The Girl with the Louding Voice by Abi Daré
"The Girl with the Louding Voice" was Jenna's pick for February 2020. Its roots are personal: "The inspiration," author Abi Daré said to the Guardian Nigeria News, "came from a conversation I had with my daughter about how easily we take education for granted." Such a moment of domestic reflection opened a door into a much larger story, "about the millions of girls around the world, especially in Nigeria, who don't have the same opportunities." And so, narrator Adunni was born.
A 14-year-old girl in rural Nigeria, Adunni refuses to be silenced by the circumstances of her birth. Sold into domestic servitude, and repeatedly told to lower her voice, she resolves instead to find her "louding voice." Jenna herself told TODAY, "there were times when I felt like Adunni was whispering, singing and in parts crying to me." The TV star was clearly won over by this "young girl whose resilience and grit drive her, until her voice is loud and clear."
In a novel so concerned with the act of speaking up, it feels only right that the audiobook gives that voice real breath. One listener, who warmed to its "laughter, love, fear, betrayal, anguish, and finally triumph," added on Goodreads, "I don't always write reviews on audiobooks that I receive from my library but this book is spectacular and not to be missed."
Hell of a Book by Jason Mott
Few novels achieve a perfect equilibrium between playful and piercing — and fewer still are awarded the National Book Award for doing exactly that. But Jason Mott's "Hell of a Book" is different: ambitious in structure, relentlessly incisive in subject matter, and surprisingly entertaining (even when the subject matter resists levity). Mott follows two parallel stories. In one, an unnamed Black author zigzags across America promoting his novel, slipping in and out of surreal encounters with a child known only as The Kid. In the other, a young boy named Soot grows up in the rural South, enduring cruelty towards the darkness of his skin.
If that sounds too heavy for pleasurable reading, fear not. "It is a book that I tried to make very serious but also very lighthearted," Mott told Bush Hager on TODAY. "I hope that people are able to laugh as much as they're able to think." The former First Daughter certainly resonated with that sentiment, calling it "a beautiful story about family love and dedication to finding out who we are."
It's one hell of an audiobook, too, gaining even more texture in the medium.

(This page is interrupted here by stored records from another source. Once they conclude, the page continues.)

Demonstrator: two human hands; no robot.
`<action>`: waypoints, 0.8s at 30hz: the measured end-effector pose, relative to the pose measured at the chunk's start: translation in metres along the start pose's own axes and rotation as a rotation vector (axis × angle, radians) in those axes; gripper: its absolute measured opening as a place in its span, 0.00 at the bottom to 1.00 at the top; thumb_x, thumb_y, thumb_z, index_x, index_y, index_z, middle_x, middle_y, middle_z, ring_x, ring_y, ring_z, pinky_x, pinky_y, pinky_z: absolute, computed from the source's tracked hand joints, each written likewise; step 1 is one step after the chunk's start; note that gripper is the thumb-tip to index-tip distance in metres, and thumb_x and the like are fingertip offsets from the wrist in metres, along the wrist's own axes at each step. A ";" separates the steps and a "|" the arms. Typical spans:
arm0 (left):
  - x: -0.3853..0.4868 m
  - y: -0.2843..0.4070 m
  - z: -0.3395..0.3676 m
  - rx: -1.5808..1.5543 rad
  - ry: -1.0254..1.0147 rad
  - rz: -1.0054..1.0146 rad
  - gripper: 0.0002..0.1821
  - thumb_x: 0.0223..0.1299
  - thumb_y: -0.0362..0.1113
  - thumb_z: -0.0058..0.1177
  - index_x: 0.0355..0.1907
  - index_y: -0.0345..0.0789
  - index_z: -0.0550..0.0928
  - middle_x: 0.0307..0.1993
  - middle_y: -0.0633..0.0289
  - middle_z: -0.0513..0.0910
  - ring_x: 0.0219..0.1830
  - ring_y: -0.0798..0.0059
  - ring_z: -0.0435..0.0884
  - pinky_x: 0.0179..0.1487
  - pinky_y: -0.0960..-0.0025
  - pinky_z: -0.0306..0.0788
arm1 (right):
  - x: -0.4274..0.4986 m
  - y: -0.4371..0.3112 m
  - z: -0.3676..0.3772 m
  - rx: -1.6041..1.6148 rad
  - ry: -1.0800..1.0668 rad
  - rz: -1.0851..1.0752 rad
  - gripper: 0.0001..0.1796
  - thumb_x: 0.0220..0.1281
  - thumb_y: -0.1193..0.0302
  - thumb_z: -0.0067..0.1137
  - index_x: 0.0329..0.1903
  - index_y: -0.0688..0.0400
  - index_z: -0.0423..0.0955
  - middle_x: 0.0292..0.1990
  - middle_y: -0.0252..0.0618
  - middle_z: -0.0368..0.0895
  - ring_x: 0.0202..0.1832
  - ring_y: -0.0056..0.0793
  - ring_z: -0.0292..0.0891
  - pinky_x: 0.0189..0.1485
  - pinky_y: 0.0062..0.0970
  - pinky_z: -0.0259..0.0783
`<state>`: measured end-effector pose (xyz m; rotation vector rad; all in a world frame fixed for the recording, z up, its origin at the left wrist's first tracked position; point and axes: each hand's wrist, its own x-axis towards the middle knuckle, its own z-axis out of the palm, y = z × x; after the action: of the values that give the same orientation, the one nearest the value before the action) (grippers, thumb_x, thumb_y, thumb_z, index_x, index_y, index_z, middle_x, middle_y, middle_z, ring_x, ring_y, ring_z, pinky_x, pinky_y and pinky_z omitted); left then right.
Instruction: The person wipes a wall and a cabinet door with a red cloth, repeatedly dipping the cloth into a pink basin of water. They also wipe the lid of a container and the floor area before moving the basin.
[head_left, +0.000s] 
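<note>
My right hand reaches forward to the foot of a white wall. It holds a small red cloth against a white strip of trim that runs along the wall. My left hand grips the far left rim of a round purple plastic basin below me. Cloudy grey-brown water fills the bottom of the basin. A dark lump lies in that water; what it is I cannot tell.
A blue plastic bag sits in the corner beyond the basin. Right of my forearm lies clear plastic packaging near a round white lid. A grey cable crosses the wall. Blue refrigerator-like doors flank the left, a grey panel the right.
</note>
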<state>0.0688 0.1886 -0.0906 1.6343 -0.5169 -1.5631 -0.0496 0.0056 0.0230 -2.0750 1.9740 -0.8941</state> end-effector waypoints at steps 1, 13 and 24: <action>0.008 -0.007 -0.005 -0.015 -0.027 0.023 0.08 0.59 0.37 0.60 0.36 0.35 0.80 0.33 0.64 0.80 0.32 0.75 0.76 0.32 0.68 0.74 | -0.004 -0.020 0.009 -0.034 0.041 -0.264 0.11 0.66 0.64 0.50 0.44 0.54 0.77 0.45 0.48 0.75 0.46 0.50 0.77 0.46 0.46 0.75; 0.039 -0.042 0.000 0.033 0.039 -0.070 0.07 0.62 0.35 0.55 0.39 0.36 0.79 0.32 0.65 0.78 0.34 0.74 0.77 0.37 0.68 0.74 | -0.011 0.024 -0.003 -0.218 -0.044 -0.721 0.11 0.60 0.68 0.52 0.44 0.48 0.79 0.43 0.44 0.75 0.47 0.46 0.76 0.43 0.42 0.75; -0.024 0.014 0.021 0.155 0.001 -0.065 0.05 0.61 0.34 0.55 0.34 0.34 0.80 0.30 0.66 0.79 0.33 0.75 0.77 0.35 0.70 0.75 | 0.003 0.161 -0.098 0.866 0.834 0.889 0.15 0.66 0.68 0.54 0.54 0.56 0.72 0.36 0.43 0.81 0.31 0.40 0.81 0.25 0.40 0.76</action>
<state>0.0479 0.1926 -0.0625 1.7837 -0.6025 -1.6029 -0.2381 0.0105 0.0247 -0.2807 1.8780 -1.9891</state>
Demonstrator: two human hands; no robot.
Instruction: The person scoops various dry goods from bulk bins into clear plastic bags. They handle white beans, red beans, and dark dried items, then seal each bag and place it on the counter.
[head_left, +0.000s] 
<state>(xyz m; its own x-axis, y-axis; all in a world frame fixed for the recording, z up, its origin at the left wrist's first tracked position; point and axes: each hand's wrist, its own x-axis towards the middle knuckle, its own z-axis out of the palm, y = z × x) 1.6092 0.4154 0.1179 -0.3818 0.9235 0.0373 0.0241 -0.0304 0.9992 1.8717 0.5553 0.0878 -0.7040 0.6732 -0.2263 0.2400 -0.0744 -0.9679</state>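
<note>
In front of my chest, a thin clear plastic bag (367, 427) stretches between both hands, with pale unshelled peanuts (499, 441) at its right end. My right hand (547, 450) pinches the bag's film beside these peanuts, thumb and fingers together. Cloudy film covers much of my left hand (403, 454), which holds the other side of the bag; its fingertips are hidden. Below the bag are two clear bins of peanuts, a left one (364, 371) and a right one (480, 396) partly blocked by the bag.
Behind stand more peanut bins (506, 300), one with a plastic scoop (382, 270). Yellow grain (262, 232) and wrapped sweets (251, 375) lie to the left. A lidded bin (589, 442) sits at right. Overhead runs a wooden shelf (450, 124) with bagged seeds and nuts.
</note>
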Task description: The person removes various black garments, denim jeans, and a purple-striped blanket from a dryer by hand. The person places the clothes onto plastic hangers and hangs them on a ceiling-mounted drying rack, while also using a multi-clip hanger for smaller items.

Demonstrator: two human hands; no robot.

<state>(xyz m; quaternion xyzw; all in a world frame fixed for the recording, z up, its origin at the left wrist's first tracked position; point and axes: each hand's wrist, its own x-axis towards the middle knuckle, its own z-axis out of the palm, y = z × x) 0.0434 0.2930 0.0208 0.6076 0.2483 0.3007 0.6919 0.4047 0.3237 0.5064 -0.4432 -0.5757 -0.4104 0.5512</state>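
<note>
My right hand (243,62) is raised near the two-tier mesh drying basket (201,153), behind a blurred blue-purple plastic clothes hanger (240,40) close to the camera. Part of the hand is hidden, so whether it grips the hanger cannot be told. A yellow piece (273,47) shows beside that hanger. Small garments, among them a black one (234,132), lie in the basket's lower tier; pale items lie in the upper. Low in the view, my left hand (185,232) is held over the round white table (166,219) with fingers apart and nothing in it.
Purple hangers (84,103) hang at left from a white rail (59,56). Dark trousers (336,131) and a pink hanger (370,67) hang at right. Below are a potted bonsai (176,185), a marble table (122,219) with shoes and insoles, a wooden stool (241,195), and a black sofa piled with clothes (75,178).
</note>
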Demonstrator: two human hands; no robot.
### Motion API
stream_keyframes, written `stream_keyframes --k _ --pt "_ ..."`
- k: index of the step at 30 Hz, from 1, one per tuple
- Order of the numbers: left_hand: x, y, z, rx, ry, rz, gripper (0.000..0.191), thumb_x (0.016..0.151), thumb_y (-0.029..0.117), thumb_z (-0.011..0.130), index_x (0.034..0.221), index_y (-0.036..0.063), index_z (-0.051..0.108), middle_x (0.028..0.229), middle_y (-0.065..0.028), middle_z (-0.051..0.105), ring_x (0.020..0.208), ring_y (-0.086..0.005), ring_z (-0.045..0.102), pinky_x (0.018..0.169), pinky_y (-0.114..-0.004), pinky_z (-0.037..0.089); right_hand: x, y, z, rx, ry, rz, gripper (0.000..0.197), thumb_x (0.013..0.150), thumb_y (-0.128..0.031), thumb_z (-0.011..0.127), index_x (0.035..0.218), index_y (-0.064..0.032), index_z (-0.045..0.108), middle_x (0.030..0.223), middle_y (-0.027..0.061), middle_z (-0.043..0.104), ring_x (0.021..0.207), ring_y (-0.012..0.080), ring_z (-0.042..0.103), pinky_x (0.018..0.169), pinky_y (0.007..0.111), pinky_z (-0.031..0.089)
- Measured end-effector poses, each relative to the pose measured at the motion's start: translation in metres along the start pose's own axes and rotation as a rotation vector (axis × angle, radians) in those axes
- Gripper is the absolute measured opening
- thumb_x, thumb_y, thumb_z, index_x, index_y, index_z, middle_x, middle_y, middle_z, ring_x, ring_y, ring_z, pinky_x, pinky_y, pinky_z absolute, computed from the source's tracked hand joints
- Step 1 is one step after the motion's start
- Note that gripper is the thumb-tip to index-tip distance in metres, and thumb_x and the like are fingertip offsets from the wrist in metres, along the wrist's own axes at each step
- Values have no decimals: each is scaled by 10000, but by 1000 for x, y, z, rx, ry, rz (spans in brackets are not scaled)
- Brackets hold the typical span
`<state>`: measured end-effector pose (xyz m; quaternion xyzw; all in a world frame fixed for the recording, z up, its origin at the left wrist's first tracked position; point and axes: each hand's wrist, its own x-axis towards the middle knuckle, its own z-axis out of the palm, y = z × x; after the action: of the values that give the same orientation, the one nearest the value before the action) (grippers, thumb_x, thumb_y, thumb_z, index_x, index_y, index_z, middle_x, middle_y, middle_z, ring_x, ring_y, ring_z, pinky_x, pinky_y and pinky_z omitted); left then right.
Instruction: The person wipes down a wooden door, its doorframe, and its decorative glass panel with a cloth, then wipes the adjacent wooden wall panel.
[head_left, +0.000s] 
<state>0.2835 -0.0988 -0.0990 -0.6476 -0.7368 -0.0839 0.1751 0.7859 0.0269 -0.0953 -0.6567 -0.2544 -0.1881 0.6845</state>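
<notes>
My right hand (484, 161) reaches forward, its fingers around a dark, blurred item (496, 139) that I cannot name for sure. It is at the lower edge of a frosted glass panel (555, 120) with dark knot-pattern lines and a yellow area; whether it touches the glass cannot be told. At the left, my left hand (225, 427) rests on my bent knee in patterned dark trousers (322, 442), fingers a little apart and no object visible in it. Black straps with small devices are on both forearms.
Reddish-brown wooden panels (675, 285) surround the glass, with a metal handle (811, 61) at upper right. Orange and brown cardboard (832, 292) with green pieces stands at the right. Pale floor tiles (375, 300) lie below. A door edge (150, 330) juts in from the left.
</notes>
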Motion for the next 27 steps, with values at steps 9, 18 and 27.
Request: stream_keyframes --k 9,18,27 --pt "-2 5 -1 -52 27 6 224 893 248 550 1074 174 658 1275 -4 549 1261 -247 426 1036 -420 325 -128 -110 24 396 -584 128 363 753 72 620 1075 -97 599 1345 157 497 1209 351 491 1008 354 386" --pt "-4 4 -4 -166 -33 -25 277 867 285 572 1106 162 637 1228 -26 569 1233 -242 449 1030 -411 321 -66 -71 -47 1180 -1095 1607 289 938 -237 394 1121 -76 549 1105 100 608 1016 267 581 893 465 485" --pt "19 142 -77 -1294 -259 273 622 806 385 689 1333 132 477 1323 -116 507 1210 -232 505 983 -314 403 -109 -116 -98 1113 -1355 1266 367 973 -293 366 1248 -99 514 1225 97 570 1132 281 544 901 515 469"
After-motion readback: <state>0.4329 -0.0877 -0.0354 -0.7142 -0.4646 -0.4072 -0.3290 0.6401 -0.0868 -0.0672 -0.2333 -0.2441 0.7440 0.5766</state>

Two narrators trade off between the novel's narrative threads, giving each its own distinct rhythm. "The audio version was absolutely fabulous," one Goodreads reviewer wrote, as a result.
The Secret History by Donna Tartt
If you've found yourself on the literary It Girl or dark academia sides of TikTok, you might have heard Donna Tartt's "The Secret History" without even realizing it — since several snippets from the audiobook have gone viral in past years. Here, a close-knit group of intellectuals is seduced by a teacher and swept into primal, volatile Bacchanalian urges. The novel, still widely circulated despite its 1992 release, is narrated by Tartt herself. That alone gives it a certain cultish appeal — a thrilling story of obsession and aesthetic purity, told in the precise, Southern-laced voice that wrote it.
The book has its own active subreddit — attestation to its unfaltering mystique — and the audio form in particular has cultivated a passionate audience. The verdict is mixed in places, but for many, hearing Tartt read this tale of college campus murder feels like stepping further into the mythos. "It's so cool hearing the book being read from the author herself — it completely comes to life," one user wrote. Another lauded on the platform, "Donna Tartt has one of the most beautiful voices I've ever heard." Boasting a 4.3 rating on Audible and inspiring lively discussion across platforms, the audiobook has more than held its own.